La décision de la Cour de justice confère un rôle essentiel à la juridiction nationale. C’est à elle qu’il incombe de réaliser l’analyse de l’équivalence matérielle entre la clause contractuelle et la disposition impérative. Cette mission implique une double analyse. D’abord, le juge doit identifier la disposition de droit national pertinente et en déterminer précisément le contenu normatif. Ensuite, il doit comparer ce contenu à celui de la clause litigieuse pour vérifier leur parfaite superposition. Ce contrôle concret et minutieux est la clé de voûte du système.

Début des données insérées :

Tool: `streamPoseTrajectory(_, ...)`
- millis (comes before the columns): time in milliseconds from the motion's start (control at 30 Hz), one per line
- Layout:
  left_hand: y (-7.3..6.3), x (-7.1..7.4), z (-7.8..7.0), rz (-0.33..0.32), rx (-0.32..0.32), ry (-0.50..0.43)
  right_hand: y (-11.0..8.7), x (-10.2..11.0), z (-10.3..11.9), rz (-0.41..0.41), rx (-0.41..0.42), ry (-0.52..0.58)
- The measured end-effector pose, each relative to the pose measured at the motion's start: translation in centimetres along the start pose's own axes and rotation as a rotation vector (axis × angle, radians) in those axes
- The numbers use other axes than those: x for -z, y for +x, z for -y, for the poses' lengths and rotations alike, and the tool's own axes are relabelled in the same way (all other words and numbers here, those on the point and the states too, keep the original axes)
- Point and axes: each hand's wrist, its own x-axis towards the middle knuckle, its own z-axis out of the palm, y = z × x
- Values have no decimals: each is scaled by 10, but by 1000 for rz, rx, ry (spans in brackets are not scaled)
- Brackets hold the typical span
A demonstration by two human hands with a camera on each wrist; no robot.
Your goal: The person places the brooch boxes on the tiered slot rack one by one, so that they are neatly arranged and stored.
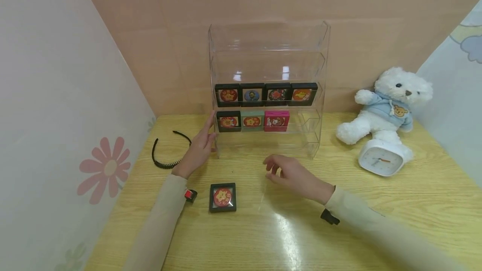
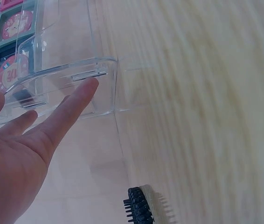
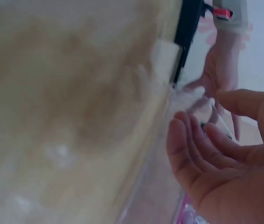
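Note:
A transparent acrylic tiered rack (image 1: pixel 268 49) stands at the back of the table. Fingers extended, my left hand (image 1: pixel 196 152) rests against the lower part of its left side panel; the left wrist view shows one fingertip (image 2: pixel 93 84) right at the panel. My right hand (image 1: pixel 297 175) is over the table in front of the rack, fingers loosely bent, holding nothing. Small square framed badges fill part of two tiers: a row of black ones (image 1: pixel 253 95), and below it a black (image 1: pixel 229 121), a green (image 1: pixel 253 121) and a pink one (image 1: pixel 277 121). Another black-framed badge (image 1: pixel 222 197) lies flat between my forearms.
To the left of my left hand lies a black toothed headband (image 1: pixel 165 164). A white teddy bear (image 1: pixel 389 103) in a blue hoodie sits at the right, with a white clock (image 1: pixel 381 158) leaning at its feet. Walls (image 1: pixel 180 53) stand behind and at both sides.

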Motion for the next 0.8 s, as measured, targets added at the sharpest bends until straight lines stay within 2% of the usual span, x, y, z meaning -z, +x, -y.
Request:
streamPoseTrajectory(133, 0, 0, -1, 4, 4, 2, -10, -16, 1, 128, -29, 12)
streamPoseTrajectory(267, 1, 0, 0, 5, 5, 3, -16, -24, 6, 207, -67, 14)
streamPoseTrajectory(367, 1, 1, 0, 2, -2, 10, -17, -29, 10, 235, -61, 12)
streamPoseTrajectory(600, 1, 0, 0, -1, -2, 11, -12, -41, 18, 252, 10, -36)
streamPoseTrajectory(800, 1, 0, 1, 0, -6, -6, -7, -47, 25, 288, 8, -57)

En confiant cette tâche au juge national, la Cour s’assure que l’appréciation est effectuée par l’instance la plus à même de connaître et d’interpréter son propre droit. La solution favorise ainsi une application correcte et cohérente de la directive dans tous les États membres, tout en respectant les spécificités des ordres juridiques nationaux. En définitive, cette jurisprudence outille le juge national pour qu’il puisse efficacement distinguer les clauses qui relèvent de la souveraineté du législateur de celles qui, sous couvert de légalité, dissimulent un avantage contractuel injustifié pour le professionnel, et qui doivent par conséquent être soumises au crible du contrôle des clauses abusives.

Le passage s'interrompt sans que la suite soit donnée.